FFNN (Feedforward Neural Network)
A Feedforward Neural Network (FFNN) is a type of artificial neural network where information flows in one direction, from input nodes through hidden layers to output nodes. Each layer comprises nodes (neurons) connected to nodes in the next layer by weighted connections. During training, FFNNs adjust these weights based on error gradients to minimize prediction errors. They are widely used for tasks like classification and regression in fields such as finance, healthcare, and natural language processing [19]. FFNNs excel in capturing complex patterns in data and can generalize well, but they may struggle with handling sequential data and require extensive hyperparameter tuning to prevent overfitting [20].
CNN (Convolutional Neural Network)
A Convolutional Neural Network (CNN) is designed for processing grid-like data, such as images, and is used in tasks like image recognition and computer vision. CNNs employ convolutional layers that apply filters over input data to detect spatial patterns, followed by pooling layers to reduce dimensionality and increase computational efficiency [21]. They can be computationally intensive and require large amounts of training data to generalize effectively.

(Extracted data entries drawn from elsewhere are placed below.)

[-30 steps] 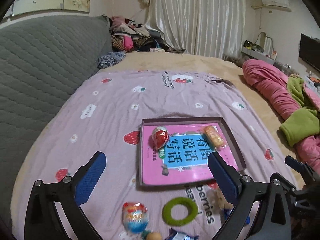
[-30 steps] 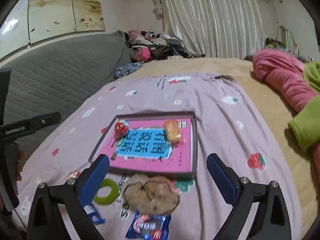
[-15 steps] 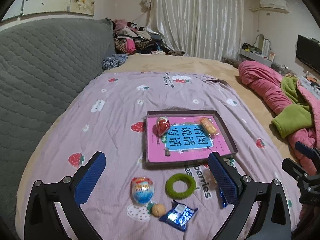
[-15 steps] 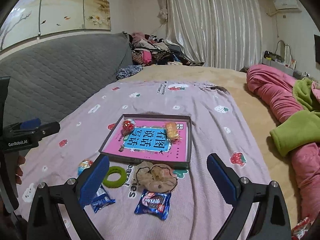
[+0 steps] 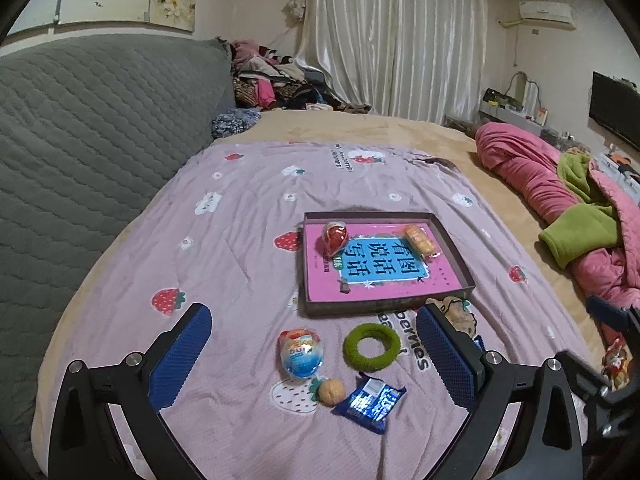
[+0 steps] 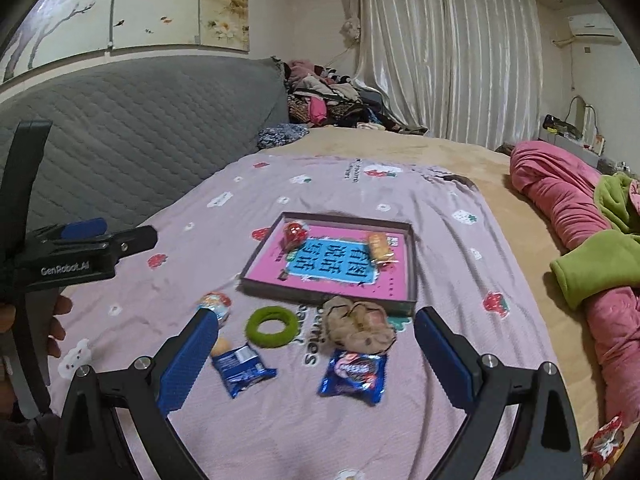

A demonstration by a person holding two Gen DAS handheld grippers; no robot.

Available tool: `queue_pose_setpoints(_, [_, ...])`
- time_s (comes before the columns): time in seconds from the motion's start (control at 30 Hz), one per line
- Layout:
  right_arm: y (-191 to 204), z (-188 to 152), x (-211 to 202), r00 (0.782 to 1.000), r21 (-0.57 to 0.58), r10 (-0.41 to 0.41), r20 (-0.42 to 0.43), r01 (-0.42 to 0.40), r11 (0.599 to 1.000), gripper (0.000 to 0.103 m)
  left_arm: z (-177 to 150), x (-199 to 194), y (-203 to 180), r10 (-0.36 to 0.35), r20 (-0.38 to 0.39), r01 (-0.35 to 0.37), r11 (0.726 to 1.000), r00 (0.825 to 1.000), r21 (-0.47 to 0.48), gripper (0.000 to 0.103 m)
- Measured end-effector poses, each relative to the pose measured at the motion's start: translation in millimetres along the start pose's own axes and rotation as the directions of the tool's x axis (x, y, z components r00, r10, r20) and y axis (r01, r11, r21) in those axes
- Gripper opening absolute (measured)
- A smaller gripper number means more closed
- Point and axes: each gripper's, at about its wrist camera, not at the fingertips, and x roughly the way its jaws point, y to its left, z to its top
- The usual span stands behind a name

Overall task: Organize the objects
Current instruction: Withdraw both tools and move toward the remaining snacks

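Snacks and green ring point(image 5: 371, 347) lie between both wide-open tools point(image 5: 314, 346) point(image 6: 316, 346), tray point(image 5: 460, 256) beyond.

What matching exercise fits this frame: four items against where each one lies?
Items:
1. red foil egg
2. green ring
3. walnut
4. beige scrunchie

Places:
A. on the sheet, touching the tray's near right corner
B. inside the tray, far left
C. between the blue egg and the blue wrapper
D. on the sheet, just before the tray's near edge

Pairs: 1-B, 2-D, 3-C, 4-A
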Motion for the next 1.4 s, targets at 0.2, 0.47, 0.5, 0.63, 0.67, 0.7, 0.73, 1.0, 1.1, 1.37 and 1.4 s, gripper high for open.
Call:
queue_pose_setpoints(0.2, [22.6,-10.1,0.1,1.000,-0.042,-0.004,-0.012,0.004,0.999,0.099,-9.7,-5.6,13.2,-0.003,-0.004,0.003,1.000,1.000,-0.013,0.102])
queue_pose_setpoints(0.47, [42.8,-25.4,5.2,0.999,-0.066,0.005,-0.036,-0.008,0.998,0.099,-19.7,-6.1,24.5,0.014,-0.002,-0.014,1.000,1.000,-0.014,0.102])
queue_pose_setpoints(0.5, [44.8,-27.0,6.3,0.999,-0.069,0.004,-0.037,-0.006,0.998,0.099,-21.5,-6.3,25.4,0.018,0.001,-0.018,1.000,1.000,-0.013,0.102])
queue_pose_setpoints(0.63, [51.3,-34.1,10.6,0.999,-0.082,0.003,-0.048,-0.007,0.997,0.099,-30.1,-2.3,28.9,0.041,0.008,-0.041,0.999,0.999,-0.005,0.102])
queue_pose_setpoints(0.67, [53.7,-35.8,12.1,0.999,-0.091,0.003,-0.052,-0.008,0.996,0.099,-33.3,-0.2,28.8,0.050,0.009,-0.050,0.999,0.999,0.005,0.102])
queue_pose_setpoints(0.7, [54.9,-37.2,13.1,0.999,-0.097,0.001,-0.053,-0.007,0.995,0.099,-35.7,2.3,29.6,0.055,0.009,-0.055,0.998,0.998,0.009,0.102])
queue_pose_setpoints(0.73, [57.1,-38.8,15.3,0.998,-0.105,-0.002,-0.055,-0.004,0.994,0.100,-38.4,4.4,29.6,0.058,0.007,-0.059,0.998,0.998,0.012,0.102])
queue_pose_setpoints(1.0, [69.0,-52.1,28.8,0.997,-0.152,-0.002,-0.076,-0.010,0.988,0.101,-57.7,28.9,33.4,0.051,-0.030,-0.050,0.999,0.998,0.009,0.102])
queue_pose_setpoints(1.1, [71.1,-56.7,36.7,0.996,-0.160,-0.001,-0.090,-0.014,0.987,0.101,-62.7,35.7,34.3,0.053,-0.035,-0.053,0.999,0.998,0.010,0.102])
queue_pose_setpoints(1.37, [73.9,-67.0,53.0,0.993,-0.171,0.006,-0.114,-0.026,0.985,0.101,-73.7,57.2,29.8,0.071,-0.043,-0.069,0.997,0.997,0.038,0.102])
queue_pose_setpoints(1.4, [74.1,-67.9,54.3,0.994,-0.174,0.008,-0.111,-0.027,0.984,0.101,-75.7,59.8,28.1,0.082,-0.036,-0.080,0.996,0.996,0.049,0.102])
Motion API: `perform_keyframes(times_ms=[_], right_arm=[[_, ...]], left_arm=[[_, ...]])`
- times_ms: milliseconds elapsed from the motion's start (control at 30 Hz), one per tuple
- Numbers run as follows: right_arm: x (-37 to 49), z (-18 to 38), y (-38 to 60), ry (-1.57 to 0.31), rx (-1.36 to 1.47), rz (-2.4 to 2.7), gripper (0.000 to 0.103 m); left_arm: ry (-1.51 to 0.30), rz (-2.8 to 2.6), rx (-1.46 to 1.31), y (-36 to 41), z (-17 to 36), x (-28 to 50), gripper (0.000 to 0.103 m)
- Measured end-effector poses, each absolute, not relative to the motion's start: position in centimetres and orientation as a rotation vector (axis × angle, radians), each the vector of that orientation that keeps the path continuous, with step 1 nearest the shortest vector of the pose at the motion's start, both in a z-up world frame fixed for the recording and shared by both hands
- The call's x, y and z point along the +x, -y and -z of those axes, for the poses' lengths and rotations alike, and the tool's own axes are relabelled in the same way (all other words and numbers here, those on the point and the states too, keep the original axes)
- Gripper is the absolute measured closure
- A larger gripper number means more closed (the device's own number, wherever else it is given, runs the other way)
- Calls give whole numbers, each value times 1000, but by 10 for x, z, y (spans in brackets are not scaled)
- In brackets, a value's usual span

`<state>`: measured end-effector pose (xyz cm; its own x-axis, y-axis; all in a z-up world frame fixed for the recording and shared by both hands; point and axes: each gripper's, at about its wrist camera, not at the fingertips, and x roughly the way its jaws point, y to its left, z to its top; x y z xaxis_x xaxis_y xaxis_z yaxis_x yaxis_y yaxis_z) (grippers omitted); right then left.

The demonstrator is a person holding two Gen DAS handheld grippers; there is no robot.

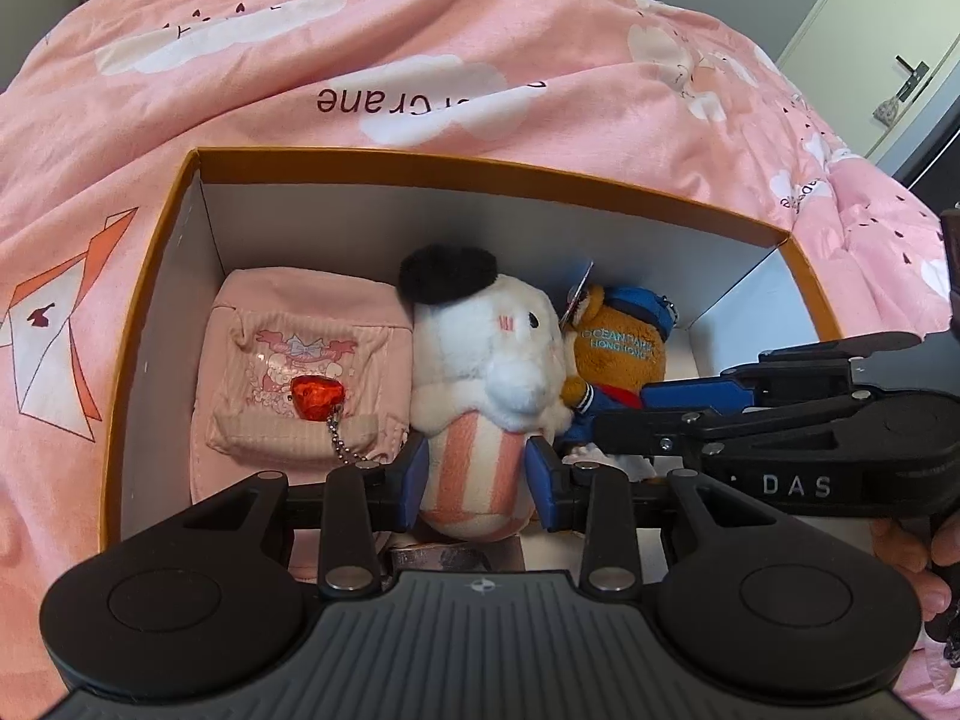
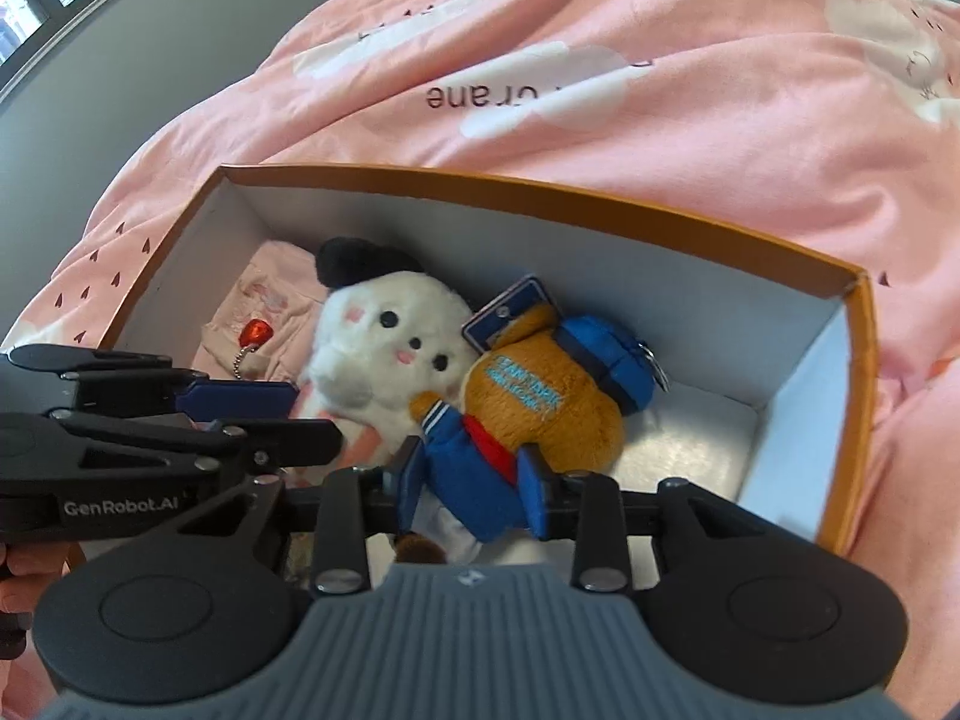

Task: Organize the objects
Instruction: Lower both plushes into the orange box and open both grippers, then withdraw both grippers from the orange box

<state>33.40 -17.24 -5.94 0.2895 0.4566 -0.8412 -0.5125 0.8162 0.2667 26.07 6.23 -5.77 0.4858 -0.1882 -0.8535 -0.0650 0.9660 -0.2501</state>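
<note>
Orange-rimmed box (image 1: pixel 150 276) is laid on a pink quilt (image 1: pixel 420 30); three toys are packed inside; the white plush (image 1: pixel 480 372), long axis toward the far wall, is clamped at its striped base by the left gripper (image 1: pixel 480 474); the bear (image 2: pixel 540 396), by the right wall, is pinched by the right gripper (image 2: pixel 474 480); the pouch (image 1: pixel 300 372) is kept at the left wall.

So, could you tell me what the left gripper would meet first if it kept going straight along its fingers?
The left gripper already has the white plush between its pads, so it would push further onto that toy's striped body; beyond it likely lies the box floor.
</note>
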Motion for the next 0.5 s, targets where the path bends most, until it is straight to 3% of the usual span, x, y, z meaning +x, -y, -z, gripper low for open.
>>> perform_keyframes(times_ms=[267, 500], right_arm=[[328, 56, 165, -1086, -113, -616, 66], [301, 25, 174, -978, -156, -604, 62]], left_arm=[[-1055, 67, -265, -61, 58, 259, 63], [-922, 84, -291, -61, 29, 226, 63]])
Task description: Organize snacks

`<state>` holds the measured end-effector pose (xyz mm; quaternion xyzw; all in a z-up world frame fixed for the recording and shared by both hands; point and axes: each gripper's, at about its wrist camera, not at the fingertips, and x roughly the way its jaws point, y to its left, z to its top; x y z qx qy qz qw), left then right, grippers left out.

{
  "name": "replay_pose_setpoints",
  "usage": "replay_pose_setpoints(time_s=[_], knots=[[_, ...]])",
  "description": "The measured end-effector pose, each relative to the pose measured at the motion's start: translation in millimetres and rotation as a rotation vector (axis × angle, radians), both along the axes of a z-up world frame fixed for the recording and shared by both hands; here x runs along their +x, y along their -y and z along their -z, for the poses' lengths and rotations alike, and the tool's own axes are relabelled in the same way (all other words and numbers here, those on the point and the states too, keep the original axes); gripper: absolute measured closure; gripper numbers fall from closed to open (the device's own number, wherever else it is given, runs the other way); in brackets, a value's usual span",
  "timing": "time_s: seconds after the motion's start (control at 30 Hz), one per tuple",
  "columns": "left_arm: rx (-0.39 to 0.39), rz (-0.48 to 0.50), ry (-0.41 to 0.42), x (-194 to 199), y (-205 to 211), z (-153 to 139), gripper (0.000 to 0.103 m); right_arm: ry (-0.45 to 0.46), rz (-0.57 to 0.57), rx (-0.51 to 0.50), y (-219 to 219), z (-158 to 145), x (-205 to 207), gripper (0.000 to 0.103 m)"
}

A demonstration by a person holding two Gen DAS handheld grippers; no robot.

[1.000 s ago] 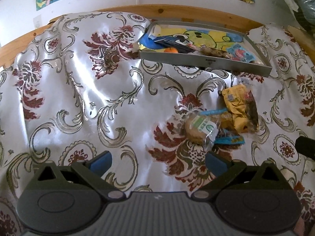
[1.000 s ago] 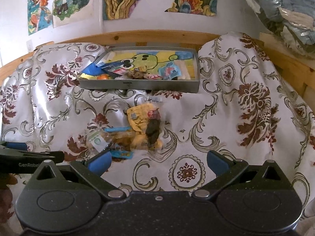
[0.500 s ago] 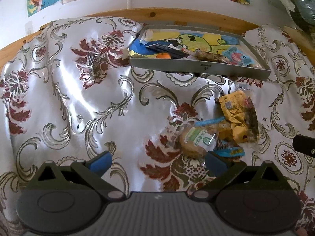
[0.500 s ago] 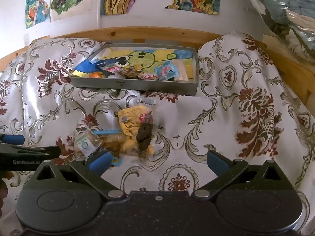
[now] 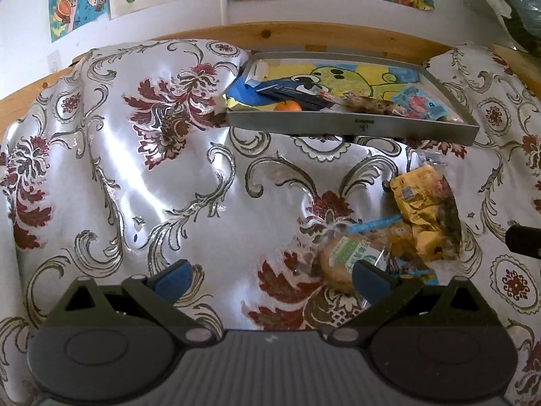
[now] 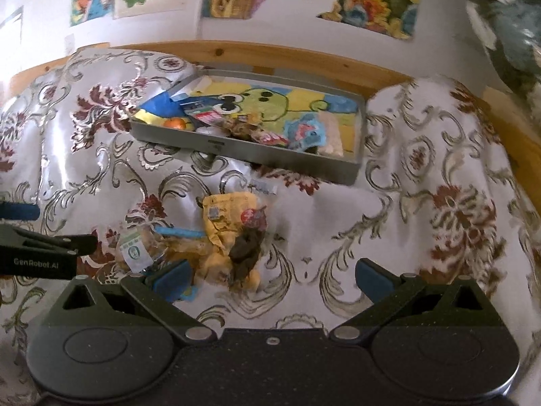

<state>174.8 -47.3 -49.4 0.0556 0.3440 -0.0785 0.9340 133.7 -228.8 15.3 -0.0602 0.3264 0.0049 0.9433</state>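
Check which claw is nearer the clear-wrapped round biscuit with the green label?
Left. The left claw has one open finger tip overlapping the clear-wrapped round biscuit. The right claw, also open, sits off to the biscuit's right.

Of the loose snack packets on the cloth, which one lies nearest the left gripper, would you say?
The clear-wrapped round pastry with the green-and-white label: it lies right at the open left gripper's right fingertip, while the crumpled yellow packet lies nearer the grey tray.

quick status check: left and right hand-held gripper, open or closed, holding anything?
Left hand-held gripper: open, holding nothing; its right finger is near the round cake packet.
Right hand-held gripper: open, holding nothing, above the cloth.
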Motion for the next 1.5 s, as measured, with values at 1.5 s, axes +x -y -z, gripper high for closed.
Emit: replay_pose_setpoints(time_s=[1.5], knots=[[-0.183,0.223,-0.119,44.9,21.8,36.5,0.025,-0.054,-0.395,-0.134,-40.1,44.6,35.2,0.001]])
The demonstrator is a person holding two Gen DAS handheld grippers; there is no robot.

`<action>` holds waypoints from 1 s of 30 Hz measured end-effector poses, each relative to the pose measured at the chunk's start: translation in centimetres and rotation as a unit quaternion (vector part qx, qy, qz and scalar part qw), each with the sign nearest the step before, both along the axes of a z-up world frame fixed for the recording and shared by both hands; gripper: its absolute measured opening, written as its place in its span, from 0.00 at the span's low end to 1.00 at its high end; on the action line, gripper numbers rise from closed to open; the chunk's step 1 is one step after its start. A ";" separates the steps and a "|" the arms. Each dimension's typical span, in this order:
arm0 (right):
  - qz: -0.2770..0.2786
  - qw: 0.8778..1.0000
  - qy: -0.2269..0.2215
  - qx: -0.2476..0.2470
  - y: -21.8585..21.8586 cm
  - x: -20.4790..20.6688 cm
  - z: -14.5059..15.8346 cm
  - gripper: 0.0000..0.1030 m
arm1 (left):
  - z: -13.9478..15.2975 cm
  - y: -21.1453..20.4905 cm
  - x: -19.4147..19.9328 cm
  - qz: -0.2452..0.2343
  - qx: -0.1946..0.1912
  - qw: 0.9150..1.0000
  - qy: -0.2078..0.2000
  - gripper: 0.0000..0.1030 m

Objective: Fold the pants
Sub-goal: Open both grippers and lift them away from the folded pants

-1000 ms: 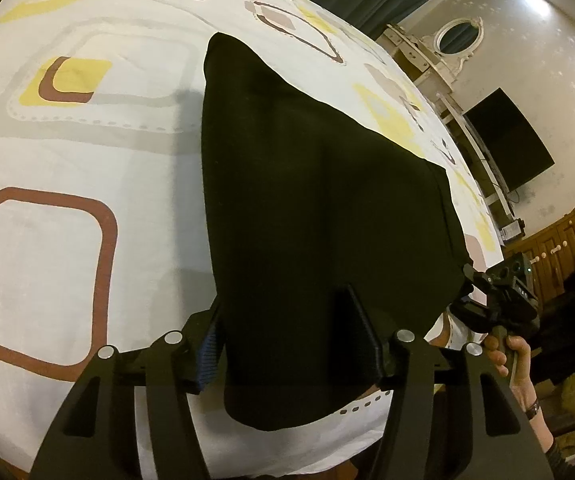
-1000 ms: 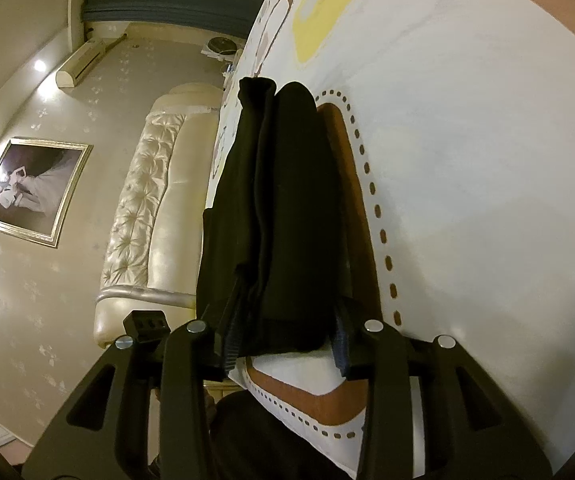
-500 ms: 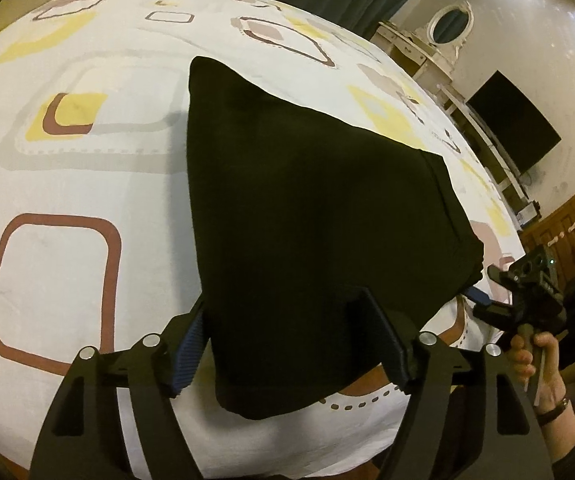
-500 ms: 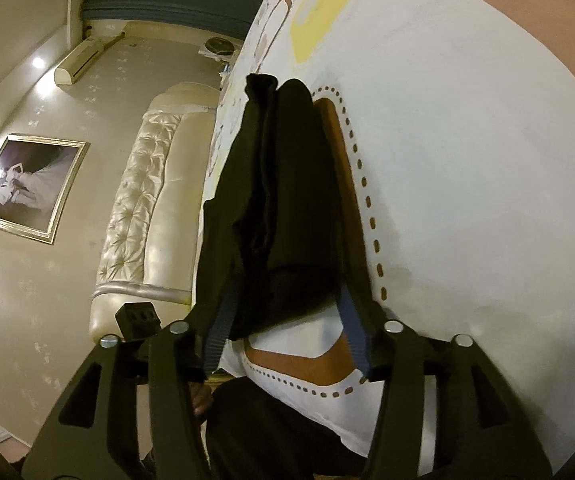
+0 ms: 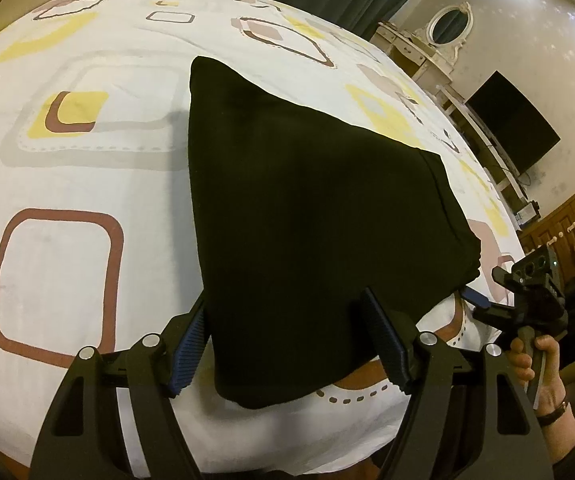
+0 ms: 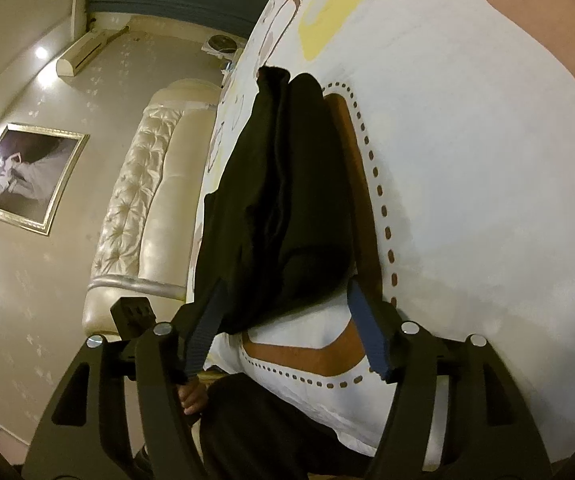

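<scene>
One pair of soft, matte black pants (image 5: 311,216), folded into a thick layered wedge, is laid on the near edge of a white bedsheet (image 5: 67,184) printed with brown and yellow rounded squares. The left gripper (image 5: 287,340) and right gripper (image 6: 283,320) are spread open around its near corners, ribbed blue pads (image 5: 383,336) flanking the cloth.

Black pants (image 5: 311,236), folded into a compact multi-layered wedge, are laid flat on the bed (image 5: 67,184) near its near edge; stacked fold layers are seen edge-on (image 6: 283,200).
</scene>
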State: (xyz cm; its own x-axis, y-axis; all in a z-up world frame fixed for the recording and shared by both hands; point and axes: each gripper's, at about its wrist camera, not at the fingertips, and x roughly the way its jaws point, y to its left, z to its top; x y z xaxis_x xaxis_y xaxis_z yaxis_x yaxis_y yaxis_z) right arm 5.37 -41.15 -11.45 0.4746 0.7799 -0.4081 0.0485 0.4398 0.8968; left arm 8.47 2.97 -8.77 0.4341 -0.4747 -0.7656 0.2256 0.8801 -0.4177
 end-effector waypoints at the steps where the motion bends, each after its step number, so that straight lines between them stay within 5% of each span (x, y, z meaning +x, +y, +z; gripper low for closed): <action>1: 0.002 1.000 -0.001 -0.002 0.0 -0.1 0.0 0.62 | 0.0 0.0 0.0 0.000 -0.002 1.000 0.002 0.71; 7: 0.012 1.000 -0.002 -0.012 0.2 -0.7 0.4 0.64 | 0.2 0.0 -0.8 0.009 0.009 1.000 0.000 0.74; 14: 0.022 0.999 -0.001 -0.046 0.5 -2.1 1.2 0.73 | 1.0 -1.4 -2.8 0.012 0.066 0.997 -0.029 0.76; 21: 0.027 0.991 -0.008 -0.130 2.3 -2.3 2.5 0.77 | 1.4 -3.1 -4.7 0.017 0.121 0.991 -0.053 0.77; 30: 0.001 0.968 -0.027 -0.250 3.7 -3.7 4.5 0.78 | 1.7 -2.5 -5.8 0.056 0.124 0.989 -0.051 0.77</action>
State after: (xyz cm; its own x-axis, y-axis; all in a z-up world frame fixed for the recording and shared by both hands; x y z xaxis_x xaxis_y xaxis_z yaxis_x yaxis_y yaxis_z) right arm 1.65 -37.45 -6.96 0.5043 0.4924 -0.7094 0.0063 0.8194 0.5732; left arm 2.68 0.48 -7.12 0.5545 -0.2214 -0.8022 0.1505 0.9747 -0.1650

LSTM (Long Short-Term Memory)
An LSTM network is a type of recurrent neural network (RNN) designed to model sequential data by overcoming issues like the vanishing gradient problem that traditional RNNs often face [22]. LSTMs utilize a sophisticated gating mechanism to selectively retain or forget information across long sequences. This capability makes them highly suitable for tasks such as time series prediction, natural language processing, and speech recognition [23]. LSTMs excel in capturing long-term dependencies in data and they accommodate sequences of varying lengths during training. However, they may be prone to overfitting with small datasets and require careful tuning of hyperparameters like the number of layers and learning rates to achieve optimal performance.